Neolmprologus simillis
Outros géneros, como o Xenotilpia e o Callochromis, denominados de “Sand Dwellers” são muito difíceis de sexar em juvenis, especialmente quando se tratam de espécies de pequeno porte. A criação destes habitantes da areia ocorre de forma mais proveitosa num aquário específico de criação, no qual deve ser colocado um grupo de uma única espécie, e as "bocas" (ninhadas) das fêmeas removidas do aquário de criação para aquários maternidade, após decorridas as semanas devidas de incubação.
É recomendável que se evite a captura das fêmeas durante o dia, uma vez que as mesmas se assustam muito facilmente, disparando freneticamente pelo aquário, cuspindo todos os ovos, ou engolindo-os com o susto.

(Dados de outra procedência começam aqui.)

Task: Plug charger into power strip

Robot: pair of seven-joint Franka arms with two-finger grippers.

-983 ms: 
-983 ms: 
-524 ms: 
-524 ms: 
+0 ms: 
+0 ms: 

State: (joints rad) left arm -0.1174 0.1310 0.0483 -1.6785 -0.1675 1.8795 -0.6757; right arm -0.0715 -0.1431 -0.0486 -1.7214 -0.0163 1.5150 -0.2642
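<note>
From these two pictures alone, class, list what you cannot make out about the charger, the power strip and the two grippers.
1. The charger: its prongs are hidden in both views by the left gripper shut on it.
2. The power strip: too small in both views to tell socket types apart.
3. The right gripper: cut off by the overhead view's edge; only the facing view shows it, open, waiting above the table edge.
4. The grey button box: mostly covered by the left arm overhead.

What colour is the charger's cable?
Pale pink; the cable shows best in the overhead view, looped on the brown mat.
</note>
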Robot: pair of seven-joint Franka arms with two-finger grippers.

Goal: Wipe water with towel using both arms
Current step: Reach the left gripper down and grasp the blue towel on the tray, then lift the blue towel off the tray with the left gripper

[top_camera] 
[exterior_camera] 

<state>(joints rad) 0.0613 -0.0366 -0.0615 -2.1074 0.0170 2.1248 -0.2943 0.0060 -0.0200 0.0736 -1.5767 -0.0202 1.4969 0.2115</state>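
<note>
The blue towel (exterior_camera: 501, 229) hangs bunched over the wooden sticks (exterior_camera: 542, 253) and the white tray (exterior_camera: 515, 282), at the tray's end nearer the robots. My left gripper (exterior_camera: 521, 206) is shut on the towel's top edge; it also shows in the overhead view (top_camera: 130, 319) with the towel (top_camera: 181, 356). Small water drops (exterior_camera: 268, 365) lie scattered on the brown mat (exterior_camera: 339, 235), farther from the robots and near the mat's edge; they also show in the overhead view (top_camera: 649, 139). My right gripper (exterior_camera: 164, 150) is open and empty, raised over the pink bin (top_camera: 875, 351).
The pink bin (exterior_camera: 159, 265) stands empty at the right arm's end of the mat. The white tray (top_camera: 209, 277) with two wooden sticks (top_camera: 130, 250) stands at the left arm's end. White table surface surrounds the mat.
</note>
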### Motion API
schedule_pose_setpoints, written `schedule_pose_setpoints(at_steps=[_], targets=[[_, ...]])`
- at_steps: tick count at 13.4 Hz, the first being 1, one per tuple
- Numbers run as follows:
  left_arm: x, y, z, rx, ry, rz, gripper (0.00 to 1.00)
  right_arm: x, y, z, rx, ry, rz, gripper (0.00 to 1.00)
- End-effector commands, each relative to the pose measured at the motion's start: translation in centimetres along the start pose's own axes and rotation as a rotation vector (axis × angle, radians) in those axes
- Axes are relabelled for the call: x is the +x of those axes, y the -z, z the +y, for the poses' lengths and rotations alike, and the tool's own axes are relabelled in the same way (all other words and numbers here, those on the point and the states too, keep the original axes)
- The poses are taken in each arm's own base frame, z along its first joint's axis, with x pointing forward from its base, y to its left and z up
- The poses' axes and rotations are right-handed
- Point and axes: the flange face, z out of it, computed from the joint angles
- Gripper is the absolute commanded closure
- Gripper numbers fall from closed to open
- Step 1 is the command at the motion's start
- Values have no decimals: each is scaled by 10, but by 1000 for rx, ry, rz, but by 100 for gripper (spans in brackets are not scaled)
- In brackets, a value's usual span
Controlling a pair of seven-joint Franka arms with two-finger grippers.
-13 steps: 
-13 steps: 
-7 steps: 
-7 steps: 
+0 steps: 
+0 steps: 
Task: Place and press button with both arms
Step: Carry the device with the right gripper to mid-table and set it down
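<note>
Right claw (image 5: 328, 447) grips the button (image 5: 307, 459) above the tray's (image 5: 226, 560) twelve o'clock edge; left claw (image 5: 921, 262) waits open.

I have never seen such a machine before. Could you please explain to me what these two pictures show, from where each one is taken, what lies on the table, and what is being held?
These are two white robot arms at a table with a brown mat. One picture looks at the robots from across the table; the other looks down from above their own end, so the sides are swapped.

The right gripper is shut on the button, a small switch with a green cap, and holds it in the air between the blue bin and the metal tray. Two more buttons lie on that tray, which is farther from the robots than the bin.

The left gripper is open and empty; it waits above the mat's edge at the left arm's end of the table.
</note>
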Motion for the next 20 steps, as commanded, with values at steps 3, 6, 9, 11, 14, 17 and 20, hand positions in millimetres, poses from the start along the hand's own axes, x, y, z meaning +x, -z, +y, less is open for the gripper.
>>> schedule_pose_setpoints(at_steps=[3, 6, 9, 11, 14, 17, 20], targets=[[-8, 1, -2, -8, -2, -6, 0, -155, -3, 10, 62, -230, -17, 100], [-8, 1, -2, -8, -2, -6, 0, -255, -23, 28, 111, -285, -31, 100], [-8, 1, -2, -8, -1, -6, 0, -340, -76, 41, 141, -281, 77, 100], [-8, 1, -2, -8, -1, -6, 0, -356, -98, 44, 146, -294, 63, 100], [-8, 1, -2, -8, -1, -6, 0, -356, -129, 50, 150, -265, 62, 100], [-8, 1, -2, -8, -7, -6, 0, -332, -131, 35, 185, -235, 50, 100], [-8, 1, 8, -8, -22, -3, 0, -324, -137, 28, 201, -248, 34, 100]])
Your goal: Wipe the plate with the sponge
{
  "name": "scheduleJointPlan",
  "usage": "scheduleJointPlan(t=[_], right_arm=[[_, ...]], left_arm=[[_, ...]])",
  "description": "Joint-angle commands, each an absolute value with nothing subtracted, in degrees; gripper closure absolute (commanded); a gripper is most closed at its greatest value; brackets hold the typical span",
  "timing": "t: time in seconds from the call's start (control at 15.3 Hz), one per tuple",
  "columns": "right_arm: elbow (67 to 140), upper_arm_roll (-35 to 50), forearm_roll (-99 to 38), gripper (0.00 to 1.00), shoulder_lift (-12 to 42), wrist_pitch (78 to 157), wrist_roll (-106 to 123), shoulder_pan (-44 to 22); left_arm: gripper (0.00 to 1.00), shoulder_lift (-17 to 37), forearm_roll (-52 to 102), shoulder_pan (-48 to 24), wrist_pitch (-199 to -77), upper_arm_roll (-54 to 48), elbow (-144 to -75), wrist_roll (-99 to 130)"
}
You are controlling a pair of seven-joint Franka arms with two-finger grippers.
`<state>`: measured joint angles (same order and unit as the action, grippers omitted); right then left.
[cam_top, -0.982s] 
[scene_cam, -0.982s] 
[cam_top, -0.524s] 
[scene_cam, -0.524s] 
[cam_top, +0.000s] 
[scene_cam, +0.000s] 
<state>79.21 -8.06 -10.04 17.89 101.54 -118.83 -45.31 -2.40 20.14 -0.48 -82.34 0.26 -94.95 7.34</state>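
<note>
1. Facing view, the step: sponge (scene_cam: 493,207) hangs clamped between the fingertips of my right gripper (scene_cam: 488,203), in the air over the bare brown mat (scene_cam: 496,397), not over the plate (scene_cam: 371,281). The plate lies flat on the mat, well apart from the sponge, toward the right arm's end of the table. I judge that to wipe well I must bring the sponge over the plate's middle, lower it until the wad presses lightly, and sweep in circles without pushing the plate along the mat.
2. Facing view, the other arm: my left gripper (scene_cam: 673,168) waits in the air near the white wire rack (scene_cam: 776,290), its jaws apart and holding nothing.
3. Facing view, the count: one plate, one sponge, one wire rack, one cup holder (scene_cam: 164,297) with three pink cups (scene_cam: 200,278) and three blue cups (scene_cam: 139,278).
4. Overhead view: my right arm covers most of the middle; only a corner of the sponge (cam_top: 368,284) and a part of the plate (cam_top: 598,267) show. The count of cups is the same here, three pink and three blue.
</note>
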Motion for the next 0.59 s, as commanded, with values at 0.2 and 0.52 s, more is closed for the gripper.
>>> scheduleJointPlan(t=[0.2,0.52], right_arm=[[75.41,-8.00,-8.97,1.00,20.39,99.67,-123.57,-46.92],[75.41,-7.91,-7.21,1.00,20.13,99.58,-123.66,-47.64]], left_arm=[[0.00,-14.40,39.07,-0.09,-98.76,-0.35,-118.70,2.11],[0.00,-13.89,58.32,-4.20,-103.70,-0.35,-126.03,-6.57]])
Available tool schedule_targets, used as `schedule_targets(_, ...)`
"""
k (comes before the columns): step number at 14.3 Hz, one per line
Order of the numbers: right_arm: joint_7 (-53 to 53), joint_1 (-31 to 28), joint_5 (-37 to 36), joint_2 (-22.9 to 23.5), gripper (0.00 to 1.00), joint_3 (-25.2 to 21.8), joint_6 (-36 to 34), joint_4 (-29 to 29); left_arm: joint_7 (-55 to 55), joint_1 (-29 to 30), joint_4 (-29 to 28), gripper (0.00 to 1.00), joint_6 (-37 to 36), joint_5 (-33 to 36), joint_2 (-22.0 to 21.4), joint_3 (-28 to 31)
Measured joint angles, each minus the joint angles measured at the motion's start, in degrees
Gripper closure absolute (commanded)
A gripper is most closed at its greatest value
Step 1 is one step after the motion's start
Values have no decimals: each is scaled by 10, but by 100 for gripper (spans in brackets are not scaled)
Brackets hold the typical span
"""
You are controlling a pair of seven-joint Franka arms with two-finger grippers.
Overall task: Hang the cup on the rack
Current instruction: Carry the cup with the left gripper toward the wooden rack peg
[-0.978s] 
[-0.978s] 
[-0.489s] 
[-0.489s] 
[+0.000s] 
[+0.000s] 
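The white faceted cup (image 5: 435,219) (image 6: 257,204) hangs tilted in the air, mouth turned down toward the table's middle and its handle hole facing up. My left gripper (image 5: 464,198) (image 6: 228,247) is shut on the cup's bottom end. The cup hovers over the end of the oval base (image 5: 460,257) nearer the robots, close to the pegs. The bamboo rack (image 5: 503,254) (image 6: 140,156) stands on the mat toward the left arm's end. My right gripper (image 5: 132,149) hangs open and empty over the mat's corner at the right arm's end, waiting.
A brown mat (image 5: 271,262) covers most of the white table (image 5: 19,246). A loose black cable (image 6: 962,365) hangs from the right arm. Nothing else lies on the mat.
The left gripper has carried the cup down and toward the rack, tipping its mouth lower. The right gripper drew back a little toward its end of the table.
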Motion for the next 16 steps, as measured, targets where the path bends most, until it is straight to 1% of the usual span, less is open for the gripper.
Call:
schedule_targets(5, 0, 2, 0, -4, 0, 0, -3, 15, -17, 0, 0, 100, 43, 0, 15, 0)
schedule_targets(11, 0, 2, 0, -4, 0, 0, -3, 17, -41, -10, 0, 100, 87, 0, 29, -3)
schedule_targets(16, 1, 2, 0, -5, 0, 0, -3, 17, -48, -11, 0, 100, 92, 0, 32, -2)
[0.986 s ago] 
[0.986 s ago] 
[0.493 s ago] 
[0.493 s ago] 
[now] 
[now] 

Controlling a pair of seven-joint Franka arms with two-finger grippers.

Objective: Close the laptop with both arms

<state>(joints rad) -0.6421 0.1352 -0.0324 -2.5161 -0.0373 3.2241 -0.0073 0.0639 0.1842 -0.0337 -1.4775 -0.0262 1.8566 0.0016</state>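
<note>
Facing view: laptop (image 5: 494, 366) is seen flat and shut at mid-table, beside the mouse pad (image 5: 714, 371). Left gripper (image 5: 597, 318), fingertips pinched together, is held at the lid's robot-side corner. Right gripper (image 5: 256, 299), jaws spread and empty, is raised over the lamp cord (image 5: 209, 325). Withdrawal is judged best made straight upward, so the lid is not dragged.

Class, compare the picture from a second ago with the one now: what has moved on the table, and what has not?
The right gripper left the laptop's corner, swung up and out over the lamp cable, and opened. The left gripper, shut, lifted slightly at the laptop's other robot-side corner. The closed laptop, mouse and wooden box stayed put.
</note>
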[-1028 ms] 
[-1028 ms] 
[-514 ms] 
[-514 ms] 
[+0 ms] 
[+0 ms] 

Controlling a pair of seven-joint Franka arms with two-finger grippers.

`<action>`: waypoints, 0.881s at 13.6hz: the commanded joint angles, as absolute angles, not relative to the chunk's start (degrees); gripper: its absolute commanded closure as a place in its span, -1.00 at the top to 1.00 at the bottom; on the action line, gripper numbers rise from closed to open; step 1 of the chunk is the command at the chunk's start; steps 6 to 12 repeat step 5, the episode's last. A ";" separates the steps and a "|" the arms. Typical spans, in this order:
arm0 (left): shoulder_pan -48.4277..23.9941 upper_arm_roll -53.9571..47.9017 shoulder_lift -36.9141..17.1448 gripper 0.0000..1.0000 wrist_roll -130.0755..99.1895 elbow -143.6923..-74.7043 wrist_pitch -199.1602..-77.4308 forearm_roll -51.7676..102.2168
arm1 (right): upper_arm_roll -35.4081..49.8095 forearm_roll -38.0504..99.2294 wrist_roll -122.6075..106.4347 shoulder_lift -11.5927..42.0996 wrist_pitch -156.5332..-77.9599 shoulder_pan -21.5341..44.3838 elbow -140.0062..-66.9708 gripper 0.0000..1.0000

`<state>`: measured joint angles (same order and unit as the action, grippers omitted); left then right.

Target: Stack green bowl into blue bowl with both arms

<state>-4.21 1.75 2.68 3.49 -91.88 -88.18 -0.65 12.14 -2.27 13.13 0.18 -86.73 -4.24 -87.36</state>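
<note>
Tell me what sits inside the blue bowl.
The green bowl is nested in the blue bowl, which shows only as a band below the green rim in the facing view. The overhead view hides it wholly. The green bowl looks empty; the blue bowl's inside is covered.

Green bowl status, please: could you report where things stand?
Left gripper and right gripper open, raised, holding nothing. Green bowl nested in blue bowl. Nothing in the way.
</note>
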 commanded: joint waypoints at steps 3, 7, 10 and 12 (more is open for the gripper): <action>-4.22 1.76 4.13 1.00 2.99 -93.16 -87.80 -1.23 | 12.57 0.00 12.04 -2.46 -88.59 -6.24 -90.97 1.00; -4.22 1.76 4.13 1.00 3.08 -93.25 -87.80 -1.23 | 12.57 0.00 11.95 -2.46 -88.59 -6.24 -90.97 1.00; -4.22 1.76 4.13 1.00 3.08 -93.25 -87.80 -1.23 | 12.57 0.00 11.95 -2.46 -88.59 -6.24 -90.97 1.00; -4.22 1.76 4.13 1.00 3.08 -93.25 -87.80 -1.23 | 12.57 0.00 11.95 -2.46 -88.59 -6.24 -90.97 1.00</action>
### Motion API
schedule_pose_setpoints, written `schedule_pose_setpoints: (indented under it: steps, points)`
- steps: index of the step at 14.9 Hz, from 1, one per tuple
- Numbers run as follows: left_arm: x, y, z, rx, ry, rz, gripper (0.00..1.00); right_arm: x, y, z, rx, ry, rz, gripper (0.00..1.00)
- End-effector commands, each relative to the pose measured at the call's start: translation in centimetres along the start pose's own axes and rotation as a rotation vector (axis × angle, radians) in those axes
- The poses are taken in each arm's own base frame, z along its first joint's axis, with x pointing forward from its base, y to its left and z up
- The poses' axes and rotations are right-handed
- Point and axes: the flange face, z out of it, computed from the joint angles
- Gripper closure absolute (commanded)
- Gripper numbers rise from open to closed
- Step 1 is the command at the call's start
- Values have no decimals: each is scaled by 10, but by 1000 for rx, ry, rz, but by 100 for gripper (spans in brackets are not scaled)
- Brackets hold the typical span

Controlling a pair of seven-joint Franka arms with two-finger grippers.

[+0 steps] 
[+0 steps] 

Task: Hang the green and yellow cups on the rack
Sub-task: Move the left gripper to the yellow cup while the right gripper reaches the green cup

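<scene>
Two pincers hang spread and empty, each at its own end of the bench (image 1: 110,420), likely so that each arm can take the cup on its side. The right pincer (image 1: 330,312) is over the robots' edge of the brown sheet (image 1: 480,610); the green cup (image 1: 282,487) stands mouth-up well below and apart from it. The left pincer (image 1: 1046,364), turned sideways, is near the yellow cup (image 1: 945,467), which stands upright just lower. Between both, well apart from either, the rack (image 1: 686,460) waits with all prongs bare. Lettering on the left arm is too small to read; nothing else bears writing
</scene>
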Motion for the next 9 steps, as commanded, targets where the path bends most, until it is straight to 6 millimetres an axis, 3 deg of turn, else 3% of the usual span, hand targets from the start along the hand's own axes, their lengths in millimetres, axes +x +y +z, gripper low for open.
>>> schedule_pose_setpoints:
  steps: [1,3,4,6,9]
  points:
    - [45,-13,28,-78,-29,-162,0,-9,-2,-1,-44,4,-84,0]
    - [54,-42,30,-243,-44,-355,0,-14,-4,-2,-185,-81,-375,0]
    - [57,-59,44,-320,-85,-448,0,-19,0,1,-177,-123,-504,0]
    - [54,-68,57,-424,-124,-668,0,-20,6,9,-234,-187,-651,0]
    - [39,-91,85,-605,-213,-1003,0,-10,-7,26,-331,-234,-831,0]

A captura das fêmeas deve ser feita preferencialmente à noite, cujas fêmeas “de boca” são levadas suavemente para fora da água e cuidadosamente colocadas no aquário maternidade.

Xenotilapia ornatipinnis
Os géneros Cyprichromis e Paracyprichromis são habitualmente criados em aquários comunitários e a suas proles reproduzidas em números razoáveis. As fêmeas “de boca” devem ser retiradas do aquário comunitário e colocadas num aquário maternidade. Várias fêmeas "de boca" podem ser colocadas juntas nesse aquário. Outro método é fazer-se o parto forçado, coisa que não é muito aconselhável apesar de ser praticado por muitos aquariofilistas que mantém peixes destas espécies.
Outra alternativa é deixar que a procriação suceda de forma natural, sem intervenção do aquarista, fornecendo-se para as ninhadas proteção em forma de plantas aquáticas flutuantes, ou algo similar, de maneira a que os alevins libertados pelas fêmeas no aquário encontrem abrigo nesses locais à superfície. As espécies do género Paracyprichromis podem ter sucesso mesmo sem abrigo para a prole, uma vez que as "schools" podem ficar juntas, num canto, e deixadas em paz pelos machos. No entanto, este método pode não resultar num aquário com um macho Cyprichromis "híper dominante" visto que este pode perseguir os alevins até os levar à morte. Esta prática só pode ser utilizada, em aquários sem peixes predadores.
Nos aquários maternidade, os filhotes devem ser alimentados com comida viva, pequena o suficiente para ser engolida pelos mesmo, como artêmias e micro-vermes , ciclopes, pequenas dáfnias e granulado triturado.


Cyprichromis leptosoma, Mpulungu

Paracyprichromis nigripinnis
Salienta-se ainda que não se deve estimular a procriação de ciclídeos que não são semelhantes aos das suas espécies selvagens, uma vez que, nós aquariofilistas, temos o dever e a responsabilidade acrescida de manter a diversidade da natureza. Por esta razão, devemo-nos abster de híbridos, de indivíduos deformados e de cruzamentos de populações, pois cada espécie de ciclídeo é uma verdadeira joia, e utilizá-las propositalmente para a obtenção de "Franken-fishes" é algo repugnante.
Portanto, sejamos responsáveis por manter as espécies e as populações o mais fiel ao que a natureza nos proporciona.